---------- Dataset excerpt

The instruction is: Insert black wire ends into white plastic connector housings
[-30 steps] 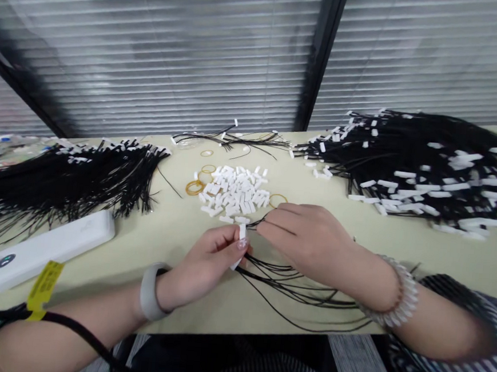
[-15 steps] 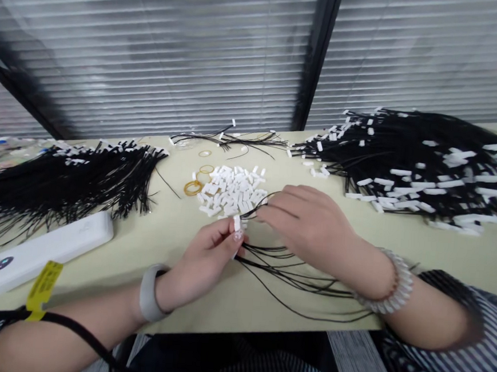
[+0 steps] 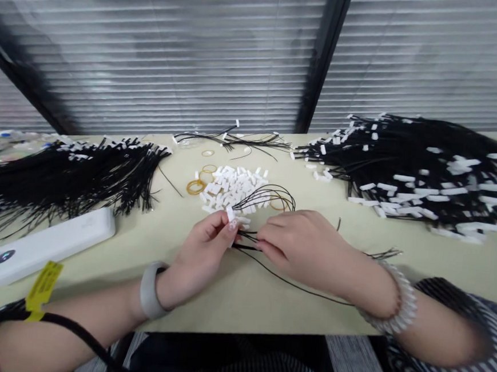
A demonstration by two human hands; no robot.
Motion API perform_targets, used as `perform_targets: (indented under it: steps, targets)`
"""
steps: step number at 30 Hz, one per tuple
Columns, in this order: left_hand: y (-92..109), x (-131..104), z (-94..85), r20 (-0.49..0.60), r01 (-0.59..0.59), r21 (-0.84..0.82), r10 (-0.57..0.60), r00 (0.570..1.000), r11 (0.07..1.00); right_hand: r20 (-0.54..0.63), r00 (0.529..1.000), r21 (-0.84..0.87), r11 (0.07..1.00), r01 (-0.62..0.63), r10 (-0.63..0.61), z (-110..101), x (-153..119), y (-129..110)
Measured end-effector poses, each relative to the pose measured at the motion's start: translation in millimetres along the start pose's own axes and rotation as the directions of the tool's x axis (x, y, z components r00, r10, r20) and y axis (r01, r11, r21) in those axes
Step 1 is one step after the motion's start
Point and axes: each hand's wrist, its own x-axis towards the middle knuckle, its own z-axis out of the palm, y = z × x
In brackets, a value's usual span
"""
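Note:
Between the thumb and fingers of my left hand point(image 3: 202, 250) is a white connector point(image 3: 230, 213) with black wires running out of it. My right hand point(image 3: 302, 244) is closed on the black wires point(image 3: 246, 240) just to the right of the connector. Some wires curve up in a loop point(image 3: 288, 195) above my right hand, and one long wire point(image 3: 292, 282) sags below it. Behind my hands lies a pile of small white connectors point(image 3: 235, 186), partly covered by the looped wires. My right palm and part of its fingers are hidden.
Yellow rubber bands point(image 3: 195, 187) lie left of the pile. Black wire bundles with white ends cover the table's left point(image 3: 81, 176) and right point(image 3: 405, 158). A white power bank point(image 3: 54, 248) sits at the left, near a black cable point(image 3: 74, 326) with a yellow tag.
My right hand has moved down from the upper wires onto the lower ones. The upper wires now stand in a loop over the table. My left hand still holds the connector.

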Motion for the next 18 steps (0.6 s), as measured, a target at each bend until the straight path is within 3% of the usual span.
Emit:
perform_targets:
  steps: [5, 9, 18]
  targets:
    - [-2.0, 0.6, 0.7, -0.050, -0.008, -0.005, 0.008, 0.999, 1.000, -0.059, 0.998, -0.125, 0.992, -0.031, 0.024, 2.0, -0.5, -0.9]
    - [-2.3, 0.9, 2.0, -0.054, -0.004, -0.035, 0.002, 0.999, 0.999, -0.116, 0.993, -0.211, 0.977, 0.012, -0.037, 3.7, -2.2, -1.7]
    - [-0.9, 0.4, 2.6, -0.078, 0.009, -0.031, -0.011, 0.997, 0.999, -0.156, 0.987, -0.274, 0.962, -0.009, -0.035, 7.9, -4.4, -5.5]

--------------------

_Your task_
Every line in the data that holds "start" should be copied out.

_Problem solution_
Measured end-effector poses, each relative to the pose measured at the motion's start: translation in millimetres along the start pose's own axes and rotation as the directions of the tool's x axis (x, y, z components r00, r10, r20) and y axis (r01, r11, r21) in those axes
Step 1 is one step after the motion's start

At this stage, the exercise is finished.